Hello! And thank you for being a part of DigNation 2020: Big Dig Energy

We've prepared this page to help make your filming process easier. If you still need help or have a technical question, please don't hesitate to get in touch.

If your team is in multiple countries, you don’t have access to your archive, artefacts or other weapons in your archaeological arsenal, DON’T WORRY.

Most of us are in the same position – that’s the whole point of the format of DigNation. How can we use what we’ve got to hand to tell the story of what we do as archaeologists? As long as anyone from the team can speak passionately about your work for around 20 mintues, you guys are good. Fire away!

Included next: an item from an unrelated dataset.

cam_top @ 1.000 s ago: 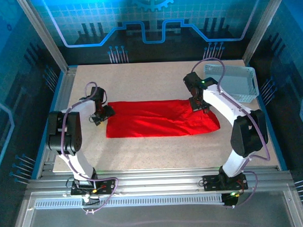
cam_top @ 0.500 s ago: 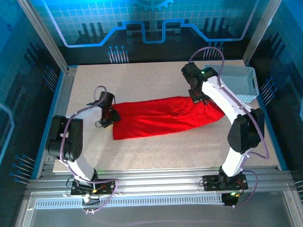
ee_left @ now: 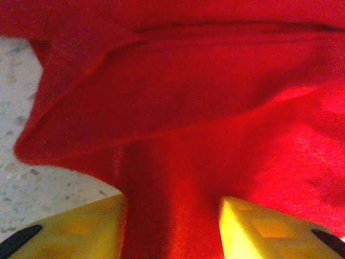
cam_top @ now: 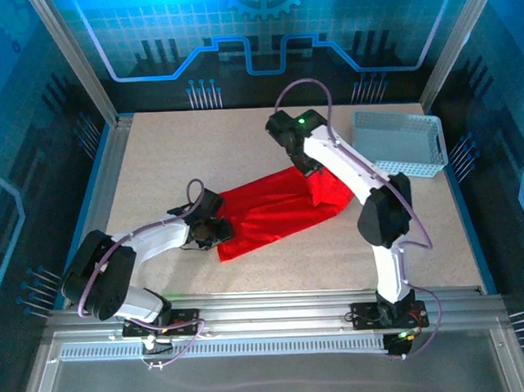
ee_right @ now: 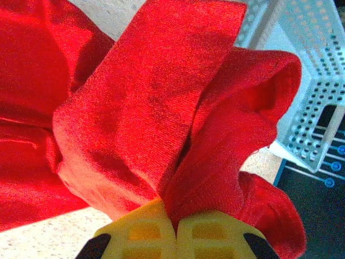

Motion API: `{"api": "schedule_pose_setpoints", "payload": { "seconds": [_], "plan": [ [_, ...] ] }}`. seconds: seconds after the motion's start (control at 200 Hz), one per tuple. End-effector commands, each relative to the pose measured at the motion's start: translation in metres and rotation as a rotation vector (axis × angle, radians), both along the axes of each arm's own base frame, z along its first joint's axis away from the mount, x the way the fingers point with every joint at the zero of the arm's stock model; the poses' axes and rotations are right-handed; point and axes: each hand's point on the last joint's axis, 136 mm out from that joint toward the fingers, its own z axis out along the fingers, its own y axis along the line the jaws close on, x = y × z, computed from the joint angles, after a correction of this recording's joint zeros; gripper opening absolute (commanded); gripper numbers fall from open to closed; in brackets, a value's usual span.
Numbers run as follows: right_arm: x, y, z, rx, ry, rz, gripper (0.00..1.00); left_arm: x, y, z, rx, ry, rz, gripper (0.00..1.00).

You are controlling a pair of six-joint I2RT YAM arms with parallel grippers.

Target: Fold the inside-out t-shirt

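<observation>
Speckled beige worktop [cam_top: 243,145] from above, metal-framed, blue-lit patterned walls [cam_top: 153,45] behind. A red t-shirt [cam_top: 271,213] stretches slantwise at mid-worktop between the left end effector [cam_top: 213,232] and the right end effector [cam_top: 306,167]; a white mesh basket [cam_top: 400,144] sits far right.

Left wrist: the yellow fingers [ee_left: 259,229] stand partly apart, a band of red cloth filling the gap and touching both – whether they squeeze it I cannot tell.

Right wrist: the fingers are pressed together, pinching a bunched fold of the t-shirt – basket just beyond.
</observation>
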Motion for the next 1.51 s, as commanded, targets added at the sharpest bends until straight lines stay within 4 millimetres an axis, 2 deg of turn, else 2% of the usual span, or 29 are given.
{"api": "schedule_pose_setpoints", "payload": {
  "seconds": [0.0, 0.255, 0.395, 0.535, 0.59, 1.121, 1.231, 1.251, 1.371, 1.501],
  "plan": [
    [-0.014, 0.026, 0.005, -0.024, 0.042, 0.042, 0.0, -0.017, -0.001, 0.0, -0.038, 0.035, 0.027, 0.47],
    [-0.049, 0.094, -0.012, 0.112, 0.125, 0.052, 0.0, -0.028, 0.011, -0.002, -0.051, -0.015, 0.083, 0.47],
    [-0.071, 0.137, -0.022, 0.268, 0.169, 0.057, 0.0, -0.027, 0.008, -0.007, -0.072, -0.02, 0.081, 0.43],
    [-0.085, 0.176, -0.033, 0.434, 0.207, 0.05, 0.0, -0.028, 0.005, -0.014, -0.083, -0.01, 0.079, 0.4],
    [-0.088, 0.186, -0.035, 0.474, 0.215, 0.043, 0.0, -0.028, 0.005, -0.016, -0.087, -0.008, 0.078, 0.38],
    [-0.103, 0.243, -0.052, 0.63, 0.314, 0.063, 0.0, -0.035, 0.007, -0.024, -0.095, 0.0, 0.09, 0.34],
    [-0.102, 0.25, -0.053, 0.658, 0.314, 0.059, 0.0, -0.036, 0.008, -0.023, -0.094, -0.003, 0.089, 0.34],
    [-0.101, 0.252, -0.064, 0.646, 0.33, 0.051, 0.0, -0.036, 0.008, -0.024, -0.093, -0.003, 0.089, 0.34],
    [-0.099, 0.26, -0.07, 0.678, 0.353, 0.044, 0.0, -0.037, 0.009, -0.024, -0.092, -0.003, 0.092, 0.33],
    [-0.103, 0.278, -0.073, 0.744, 0.394, 0.061, 0.14, -0.038, 0.011, -0.023, -0.086, -0.009, 0.099, 0.34]
  ]
}}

So that we can begin to prepare the video stream, please reply to Lisa (by email) as soon as possible to confirm we have the correct details as follows:

  1. Your full name/affiliations exactly as you would like it listed in the programme, plus the same for all contributor and project partners you would like acknowledged (even if they are not also presenting)
  2. A short blurb on your project (approx 100-150 words).
  3. Website address for you/your project
  4. Any social media profiles/handles for you/your project
  5. Your postal address
  6. Your tee shirt size

You can send us your talk whenever it’s ready – we’ll be uploading from now until the festival, and it will help us a lot if we don’t have to do it all at once! We’ll be accepting talks through 5th June.

We’ve prepared this helpful video that will guide you through what to consider when you’re ready to film.

Remember: don’t film yourself from below! Prop up your laptop on a pile of books, or position your phone so that the angle is straight on. Make sure you’re evenly and well lit, and that there are no shadows obscuring your face.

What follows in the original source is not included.